How can I implement a fast copying function like memcpy()?

I've seen a few answers on how memcpy() can achieve faster speed than a naive byte-by-byte copy. Most of them suggest something along the lines of:

void *my_memcpy(void *dest, const void *src, size_t n) {
    uint64_t *d = dest;
    const uint64_t *s = src;
    n /= sizeof(uint64_t);

    while (n--)
        *d++ = *s++;

    return dest;
}

which to my understanding (correct me if I'm wrong) can violate the strict aliasing assumption and cause undefined behavior. To keep it simple assume that n and the alignment and size of src and dest are multiples of 8.

If my_memcpy can indeed cause undefined behavior, I want to know how memcpy manages to copy multiple bytes at a time without violating any compiler assumptions. An example of any working implementation for x64 would help.

Suggestions to use the library routine won't work. I'm actually not writing my own memcpy. I'm writing a function that can use a similar optimization but AFAIK is unavailable in the C standard.

Solution

Portably, you should copy on alignment basis, which isn't necessarily uint64_t. In theory, you should be using uint_fast8_t but in practice that one is apparently 1 byte big, 1 byte aligned on most systems. If portability isn't required, you can stick with uint64_t.

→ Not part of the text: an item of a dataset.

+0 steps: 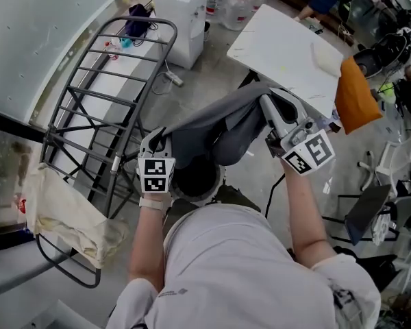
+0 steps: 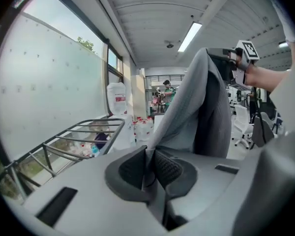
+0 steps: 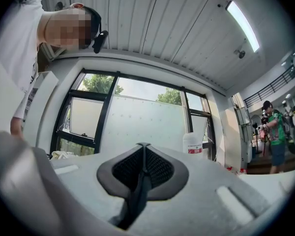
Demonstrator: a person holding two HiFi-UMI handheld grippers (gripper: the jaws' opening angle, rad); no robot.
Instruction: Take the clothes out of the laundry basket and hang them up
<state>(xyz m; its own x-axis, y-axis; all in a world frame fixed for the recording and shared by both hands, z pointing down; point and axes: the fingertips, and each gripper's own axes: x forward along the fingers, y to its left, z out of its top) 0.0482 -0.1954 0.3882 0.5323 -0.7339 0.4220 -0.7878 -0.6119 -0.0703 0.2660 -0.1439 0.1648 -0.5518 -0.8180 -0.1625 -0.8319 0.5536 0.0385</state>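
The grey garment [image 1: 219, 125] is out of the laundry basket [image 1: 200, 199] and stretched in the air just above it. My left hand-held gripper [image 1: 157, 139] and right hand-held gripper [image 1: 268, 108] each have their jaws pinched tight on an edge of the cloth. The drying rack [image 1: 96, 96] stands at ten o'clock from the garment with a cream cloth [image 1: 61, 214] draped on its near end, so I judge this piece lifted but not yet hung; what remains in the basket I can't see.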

The next problem is that the pointers passed to memcpy are not necessarily pointing at an aligned address, as per the requirement of the standard function to work regardless of alignment. So you'll have to do something like this:

size_t prealign = (uintptr_t)src % _Alignof(uint64_t);
if(prealign != 0)
{
  // copy bytes up to next aligned address
}

Same for destination, and same for the end of the data.

which to my understanding (correct me if I'm wrong) can violate the strict aliasing assumption and cause undefined behavior.

Correct. So in order to copy uint64_t chunks you either have to write the code in inline assembler, or you have to disable strict aliasing in a non-standard way when compiling, such as gcc -fno-strict-aliasing.

The "real" library memcpy is treated as a special case by the compiler, as are many other such library functions. memcpy(&foo, &bar, sizeof(int)); will for example get translated to a single mov instruction, inlined in the caller code, without memcpy being called at all.

Another note about pointer aliasing is that you should restrict qualify the pointers as done with the real memcpy. This tells the compiler that it can assume that the dest and src pointers aren't the same, or that they overlap, meaning that the compiler doesn't need to add checks or overhead code for that scenario.

Amusingly, when I write the following naive copy function:

#include <stdint.h>
#include <stddef.h>

void foocpy (void* dst, const void* src, size_t n)
{
  uint8_t* u8_dst = dst;
  const uint8_t* u8_src = src;

  for(size_t i=0; i<n; i++)
  {
    u8_dst[i] = u8_src[i];
  }
}

Then the compiler gives me a tonne of fairly inefficient machine code. But if I simply add restrict to both pointers, the whole functions gets replaced with this:

foocpy:
        test    rdx, rdx
        je      .L1
        jmp     memcpy
.L1:
        ret

This again shows that the built-in memcpy is a treated as a special snowflake by the compiler.